2G iPod Shuffle problems
Executive summary
If you’re having trouble with a 2G iPod Shuffle not being properly recognized by your operating system, try connecting via an external powered USB hub. Symptoms may include unsafe removal of device messages on Windows.
Verbose version
My commuting rig is great: a lovely 2001 Roberts bike with Campagnolo Veloce bits, Lumicycle lights and a Rapha hat, amongst other bits and pieces. I’m not really a sucker for brand names, but I do appreciate quality kit when it counts, and on a daily commuting run in all weathers, it pays to have quality stuff. It’s only let down by the average quality 1970s-vintage legs and cardiovascular system providing the motive power.
I’d never envied my car-driving fellow road users their heating and their roofs, but I missed not having music on the bike.
Santa brought me a second-generation (2G) iPod Shuffle this Christmas: thanks mate. This thing is ideal to supply on-bike-entertainment: it weighs approximately nothing (15g) and takes up roughly no space, yet holds about 200 songs at 160kbps. I clip it onto the waistband of my trousers and cannot tell if it is there or not.
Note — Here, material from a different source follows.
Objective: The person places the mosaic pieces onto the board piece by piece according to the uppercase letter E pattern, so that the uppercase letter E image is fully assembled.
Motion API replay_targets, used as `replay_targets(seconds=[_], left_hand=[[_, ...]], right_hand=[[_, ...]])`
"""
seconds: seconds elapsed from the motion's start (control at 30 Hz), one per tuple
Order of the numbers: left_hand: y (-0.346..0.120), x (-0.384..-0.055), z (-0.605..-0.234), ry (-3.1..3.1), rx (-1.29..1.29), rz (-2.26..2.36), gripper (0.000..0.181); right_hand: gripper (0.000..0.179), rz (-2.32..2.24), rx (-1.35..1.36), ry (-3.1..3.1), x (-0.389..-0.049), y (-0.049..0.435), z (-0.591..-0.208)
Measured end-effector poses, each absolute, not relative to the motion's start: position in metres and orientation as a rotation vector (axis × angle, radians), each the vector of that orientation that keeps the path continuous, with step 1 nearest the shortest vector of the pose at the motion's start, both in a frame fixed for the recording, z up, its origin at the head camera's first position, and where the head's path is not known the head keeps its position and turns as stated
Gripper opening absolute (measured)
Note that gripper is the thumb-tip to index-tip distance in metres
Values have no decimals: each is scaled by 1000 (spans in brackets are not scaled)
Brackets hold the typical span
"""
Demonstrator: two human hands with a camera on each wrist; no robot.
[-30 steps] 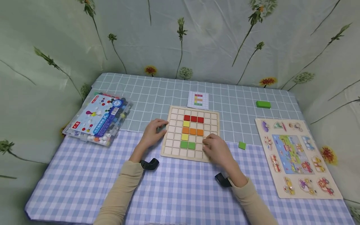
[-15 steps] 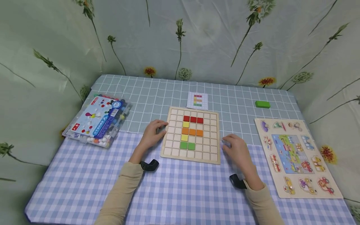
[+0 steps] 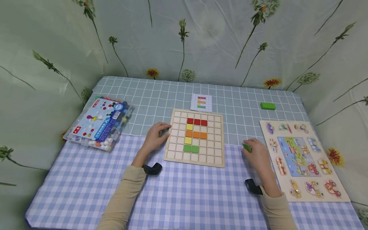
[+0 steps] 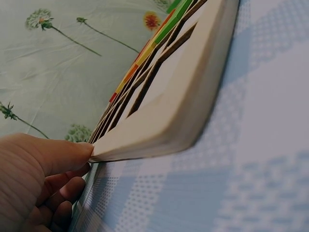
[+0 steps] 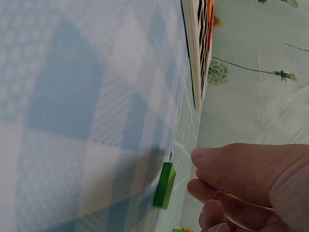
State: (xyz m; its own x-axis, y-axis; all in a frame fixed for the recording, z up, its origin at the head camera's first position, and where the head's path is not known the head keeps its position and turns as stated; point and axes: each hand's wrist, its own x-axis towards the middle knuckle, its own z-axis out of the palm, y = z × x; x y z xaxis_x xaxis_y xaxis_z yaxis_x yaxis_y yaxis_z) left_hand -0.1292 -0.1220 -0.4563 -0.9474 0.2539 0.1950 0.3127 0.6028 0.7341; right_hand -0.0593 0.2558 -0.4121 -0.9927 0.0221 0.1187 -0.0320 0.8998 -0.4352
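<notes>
A wooden grid board (image 3: pixel 214 152) lies flat on the table, with red, yellow, orange and green square tiles (image 3: pixel 195 149) set in its cells. At the board's left edge rests my left hand (image 3: pixel 155 136); in the left wrist view its thumb (image 4: pixel 67 153) touches the rim, the other fingers loosely bent below. My right hand (image 3: pixel 257 156) is over a loose green tile (image 3: pixel 247 147) to the right of the board. In the right wrist view that green tile (image 5: pixel 165 186) lies on the cloth, with a gap between it and the fingertips (image 5: pixel 199 155).
A pattern card (image 3: pixel 202 102) lies just behind the board. Farther right are a green block (image 3: pixel 268 106) and a wooden picture puzzle (image 3: pixel 316 191), close beside my right hand. A clear plastic box of coloured balls (image 3: pixel 99 123) sits at the left.
My right hand has moved right, off the board's right side, to the loose green tile. The left hand stays at the board's left edge.
</notes>
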Motion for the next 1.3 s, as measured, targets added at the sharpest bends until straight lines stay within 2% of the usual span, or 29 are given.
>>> replay_targets(seconds=[0.77,1.3], left_hand=[[-122,-130,-458,-2769,-469,-1262,32],[-122,-129,-458,-2765,-461,-1278,32]], right_hand=[[29,641,-13,-3044,-59,268,-419],[25,641,204,-2996,-60,228,-415]])
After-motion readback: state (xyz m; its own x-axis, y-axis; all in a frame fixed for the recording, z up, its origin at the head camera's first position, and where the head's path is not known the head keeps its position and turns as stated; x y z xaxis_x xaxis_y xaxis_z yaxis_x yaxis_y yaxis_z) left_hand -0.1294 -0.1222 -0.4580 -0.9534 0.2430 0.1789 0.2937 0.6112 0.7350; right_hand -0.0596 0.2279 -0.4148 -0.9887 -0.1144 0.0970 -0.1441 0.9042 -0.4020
This is the best-designed player I’ve seen for this type of application. It is tiny; light; has no moving parts; tough (although watch that clip when sitting down); the buttons are easy to press accurately with thick gloves on; it has sufficient storage; and it’s not so expensive that writing it off in a fall or via some other means would be a total catastrophe.
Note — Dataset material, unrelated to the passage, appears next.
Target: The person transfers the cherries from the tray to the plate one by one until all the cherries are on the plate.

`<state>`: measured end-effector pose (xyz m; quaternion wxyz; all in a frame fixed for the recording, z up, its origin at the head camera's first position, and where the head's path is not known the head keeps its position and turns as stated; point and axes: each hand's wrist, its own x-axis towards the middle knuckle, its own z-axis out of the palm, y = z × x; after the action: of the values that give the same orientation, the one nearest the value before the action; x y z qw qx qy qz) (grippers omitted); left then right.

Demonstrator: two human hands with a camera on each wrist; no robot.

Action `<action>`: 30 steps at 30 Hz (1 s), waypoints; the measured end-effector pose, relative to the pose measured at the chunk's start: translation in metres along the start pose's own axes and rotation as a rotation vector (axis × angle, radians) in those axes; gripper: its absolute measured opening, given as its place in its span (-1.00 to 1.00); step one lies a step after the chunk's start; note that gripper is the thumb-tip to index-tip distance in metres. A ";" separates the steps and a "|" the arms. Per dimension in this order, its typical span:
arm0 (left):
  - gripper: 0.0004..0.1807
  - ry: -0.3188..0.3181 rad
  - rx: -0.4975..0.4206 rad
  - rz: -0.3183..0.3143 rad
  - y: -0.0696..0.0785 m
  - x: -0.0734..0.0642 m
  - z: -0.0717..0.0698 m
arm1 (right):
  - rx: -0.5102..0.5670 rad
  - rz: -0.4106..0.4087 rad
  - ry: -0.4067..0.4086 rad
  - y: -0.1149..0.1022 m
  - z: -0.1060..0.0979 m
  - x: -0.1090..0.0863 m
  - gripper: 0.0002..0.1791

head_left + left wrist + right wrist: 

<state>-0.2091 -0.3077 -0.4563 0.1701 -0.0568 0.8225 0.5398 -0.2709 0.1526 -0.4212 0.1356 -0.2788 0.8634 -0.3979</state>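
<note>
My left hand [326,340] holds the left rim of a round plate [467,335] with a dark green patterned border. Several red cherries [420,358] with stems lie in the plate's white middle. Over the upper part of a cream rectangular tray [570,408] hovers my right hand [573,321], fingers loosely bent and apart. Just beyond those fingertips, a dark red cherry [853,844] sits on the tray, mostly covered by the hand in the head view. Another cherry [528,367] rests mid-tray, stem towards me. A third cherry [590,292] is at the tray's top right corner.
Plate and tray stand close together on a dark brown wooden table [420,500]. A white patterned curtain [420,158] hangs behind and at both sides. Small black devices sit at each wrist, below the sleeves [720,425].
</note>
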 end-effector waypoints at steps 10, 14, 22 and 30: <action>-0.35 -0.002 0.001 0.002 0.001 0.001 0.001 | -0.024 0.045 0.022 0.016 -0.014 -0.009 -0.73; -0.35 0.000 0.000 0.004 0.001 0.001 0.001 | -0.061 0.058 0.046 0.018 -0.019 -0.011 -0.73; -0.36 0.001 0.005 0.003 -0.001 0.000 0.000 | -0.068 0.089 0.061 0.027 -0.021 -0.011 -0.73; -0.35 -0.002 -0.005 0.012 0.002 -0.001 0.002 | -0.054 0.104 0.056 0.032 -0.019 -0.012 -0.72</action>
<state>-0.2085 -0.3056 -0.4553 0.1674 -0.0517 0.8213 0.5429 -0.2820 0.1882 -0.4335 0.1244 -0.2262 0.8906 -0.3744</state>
I used the supplied in-ear headphones on the first ride, but these were rubbish. The shape generated more wind noise than no headphones, and it is impossible to position them to the level of accuracy required whilst wearing winter gloves. The acoustic problems rule them out on safety grounds: I want to be able to hear traffic just as well as without the headphones. I knew this was possible from trips a decade ago, with over-the-ear phones and a Sony cassette walkman.
Using a pair of light over-the-ear phones (Sony MDR-G52 wrap-around type) was much better. These provide isolation from wind noise, rather than exacerbating it (and a bit of warmth as well!). I can then replace the eliminated wind noise with music, and still hear the traffic just as well as without the headphones, so long as I go easy on the volume. I can certainly hear better than car drivers inside closed cars: road noise and sirens are totally unaffected.
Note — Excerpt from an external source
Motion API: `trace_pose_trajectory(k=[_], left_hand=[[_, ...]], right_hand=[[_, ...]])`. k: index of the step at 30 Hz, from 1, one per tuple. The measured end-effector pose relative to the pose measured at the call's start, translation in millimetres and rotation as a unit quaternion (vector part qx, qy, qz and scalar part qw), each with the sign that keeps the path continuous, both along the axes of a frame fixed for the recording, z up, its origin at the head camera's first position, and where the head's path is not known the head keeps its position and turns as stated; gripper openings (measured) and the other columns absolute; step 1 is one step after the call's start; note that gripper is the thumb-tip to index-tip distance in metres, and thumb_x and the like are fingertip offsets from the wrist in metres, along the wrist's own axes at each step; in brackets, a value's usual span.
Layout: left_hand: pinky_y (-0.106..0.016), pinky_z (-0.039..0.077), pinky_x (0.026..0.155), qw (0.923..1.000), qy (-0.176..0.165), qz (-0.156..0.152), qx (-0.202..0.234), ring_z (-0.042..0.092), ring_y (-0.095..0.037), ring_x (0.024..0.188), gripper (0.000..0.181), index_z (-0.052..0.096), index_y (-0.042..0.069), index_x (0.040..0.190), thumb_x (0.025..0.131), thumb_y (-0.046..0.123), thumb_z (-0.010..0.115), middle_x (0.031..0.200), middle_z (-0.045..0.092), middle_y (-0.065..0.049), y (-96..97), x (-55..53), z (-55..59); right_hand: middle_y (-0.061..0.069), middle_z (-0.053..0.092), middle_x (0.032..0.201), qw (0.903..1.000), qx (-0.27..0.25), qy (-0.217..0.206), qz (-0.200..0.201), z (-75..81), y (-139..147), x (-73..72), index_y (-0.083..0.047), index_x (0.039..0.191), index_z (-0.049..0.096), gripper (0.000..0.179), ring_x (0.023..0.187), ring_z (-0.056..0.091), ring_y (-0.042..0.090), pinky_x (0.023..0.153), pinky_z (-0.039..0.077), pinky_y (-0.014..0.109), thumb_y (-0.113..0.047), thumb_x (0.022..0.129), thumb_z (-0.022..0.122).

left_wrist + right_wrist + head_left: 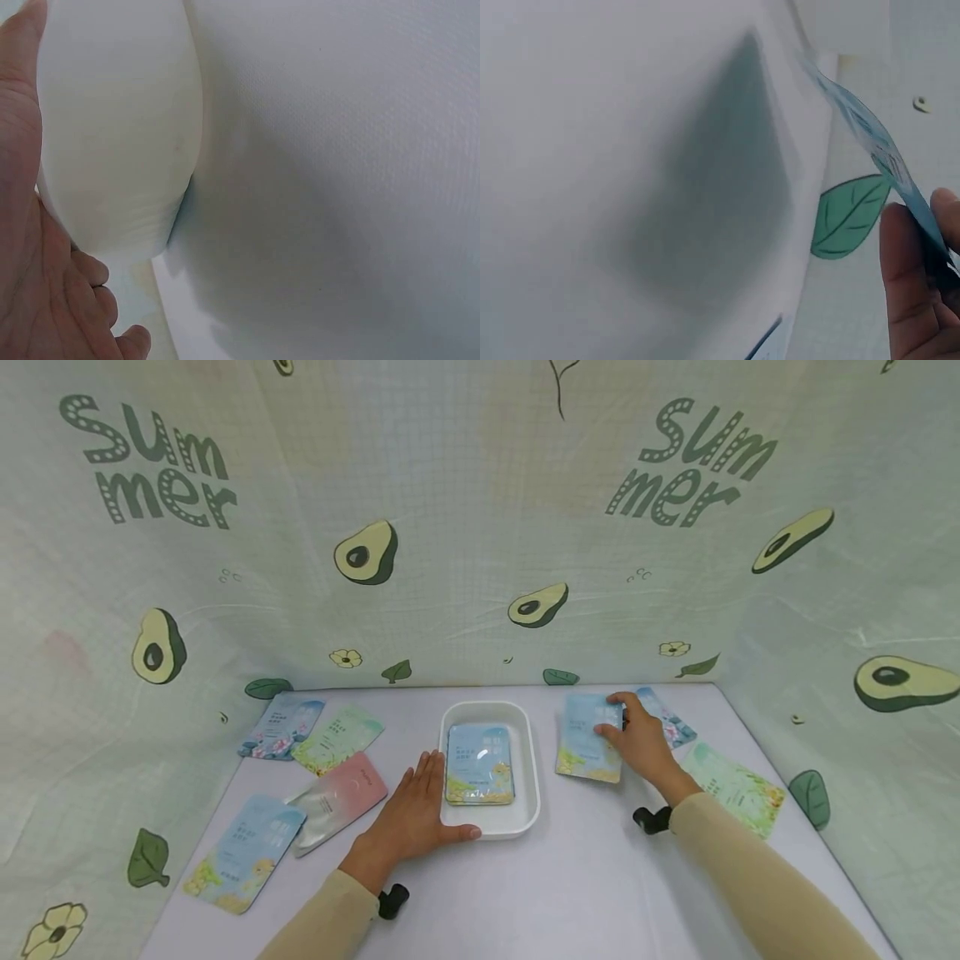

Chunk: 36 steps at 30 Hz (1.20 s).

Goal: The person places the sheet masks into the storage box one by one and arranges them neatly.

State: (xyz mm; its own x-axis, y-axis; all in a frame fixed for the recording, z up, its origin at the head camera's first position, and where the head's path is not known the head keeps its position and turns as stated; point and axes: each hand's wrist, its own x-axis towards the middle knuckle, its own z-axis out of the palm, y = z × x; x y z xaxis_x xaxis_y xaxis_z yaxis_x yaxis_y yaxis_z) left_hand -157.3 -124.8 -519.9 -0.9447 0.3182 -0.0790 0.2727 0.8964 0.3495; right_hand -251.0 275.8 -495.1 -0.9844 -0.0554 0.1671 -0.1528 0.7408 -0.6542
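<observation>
In the head view my right hand (pixel 647 750) pinches a light blue sheet mask packet (pixel 585 739) by its right edge. The right wrist view shows this packet (pixel 874 139) edge-on between thumb and fingers, above the table with a shadow below. A white tray (pixel 532 768) stands in the middle, holding another blue sheet mask packet (pixel 478 764) lying flat; whether more lie beneath is hidden. My left hand (pixel 411 817) rests against the tray's left side, its fingers straight and its thumb spread along the near edge.
Left of the tray lie a flowered blue packet (pixel 285 727), a green packet (pixel 341 737), a pink-and-silver packet (pixel 345 797) and a blue packet (pixel 247 852). On the right lie a flowered packet (pixel 667 718) and a green packet (pixel 735 785). A printed curtain (pixel 465 485) encloses the table.
</observation>
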Motion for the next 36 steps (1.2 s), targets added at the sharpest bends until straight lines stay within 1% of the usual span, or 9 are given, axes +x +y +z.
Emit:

This is great: I cruised home in the dark tonight listening to the likes of Jack Johnson and Satellite Soul. A mournful, yearning song from the Stoneleigh Bible Week CD series matched my mood up the hill, with a triumphant Return of the Mack by Mark Morrison at the top (don’t read any theology into that!). Trying to maintain my own pedalling cadence was tricky with the irrepressible groove of the rhythm section on Michael Jackson’s Billie Jean in my ears.
Anyway, on with the subject matter. I’d initially tried the Shuffle out with our HP laptop running WinXP and iTunes, and everything worked fine. My plan was then to use Banshee on our “spare” PC running Debian Linux behind the TV: it had a 120GB disk and wasn’t really doing much. I installed a USB 2.0 PCI card into this 2001-vintage 1GHz Athlon machine, installed the necessary software, and popped the Shuffle into its dock. Nothing happened, save for a forlorn orange LED quietly blinking on the Shuffle.
After a bit of research into the logs and dmesg, I found that the system was
occasionally
recognizing and mounting the Shuffle, but a USB disconnect event kicked it off within a second or so.
A search of the web found someone else with a similar problem, unable to solve it, but with
guesses that the non-standard sector size may be the issue.
I wondered if the 2G Shuffle did something proprietary, and the Linux crew haven’t yet
caught up with it? That was my theorem…
Five hours later, having put Windows 2000 on the machine instead (how long to format a 120GB disk as NTFS?! how many Windows updates since Win2k launch?!), I had iTunes installed. Pop the Shuffle into the dock, and… several million “Unsafe removal of device” USB messages! Bother.
To cut a long story less long, I eventually found that the thing would work perfectly when connected to the PC through an external powered USB hub. I guess that the Shuffle’s power requirements to charge the battery are too much for the cheap USB card in the machine, and cause the connection to fail. Other people on various Apple fora have mentioned similar symptoms, such as connecting a Shuffle causing all other USB devices to disconnect. I needn’t have replaced a good OS with a less good one after all, although Google Earth and Picasa are better on Windows (hardware 3D and DNG support respectively).